Der Sieg ging an die Briten Peter Mitchell/Neil Fachie in 59,460 Sek. vor den beiden australischen Tandems mit Jason Niblett und Kieran Modra (1:00,481 min) sowie Thomas Clarke und Paul Kennedy (1:02,640).

Statt Ärgers darüber, eine Medaille um nicht einmal sechs Zehntelsekunden verpasst zu haben, dürfte beim deutschen Tandem allerdings die Freude über den fünften Rang überwiegen. „Wenn wir unter die ersten acht kommen, dann haben wir ’ne Menge erreicht, dann dürfen wir echt zufrieden sein“, hatte Stefan Nimke vor der Abreise nach Mexiko gesagt. Dabei bezog sich der Routinier auf die – vorsichtig ausgedrückt – etwas unorthodoxe WM-Einstimmung. Denn statt der sonst üblichen sechs Wochen unmittelbarer Wettkampfvorbereitung mussten Nimke/Kruse mit einer einzigen Woche auskommen. Und ihr nagelneues Tandem konnten beide gar erst in den beiden letzten Tagen vor dem Abflug in Berlin testen.

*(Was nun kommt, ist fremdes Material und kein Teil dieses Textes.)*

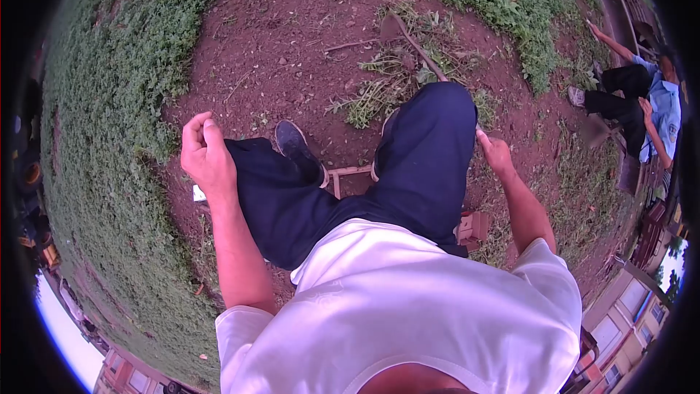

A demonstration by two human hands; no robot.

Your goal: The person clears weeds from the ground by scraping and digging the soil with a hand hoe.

Der Schweriner Polizeisportler Nimke hatte nach den Olympischen Spielen 2012 seine Bahn-Karriere beendet und sich im Herbst 2013 dem Projekt „Tandem 2016“ des Deutschen Behindertensport-Verbandes angeschlossen. Tandempartner Kai Kruse war schon 2012 bei den Paralympics in London gestartet und hatte damals sogar Silber gewonnen – das allerdings noch als Ruderer.

Der ehemalige Bahn-Nationalmannschaftsfahrer Erik Mohs (Leipzig) belegte zusammen mit seinem Partner Timo Kleinwächter in der 4000-Meter-Verfolgung Platz acht. In 4:27,6 Minuten stellte das Duo einen deutschen Rekord auf. „Wir sind hochzufrieden mit den beiden, sie kennen sich ja erst seit Oktober. Da können wir noch einiges erwarten“, sagte Bundestrainer Patrick Kromer. Der Sieg ging an die Australier Michael Curran/Matthew Formston.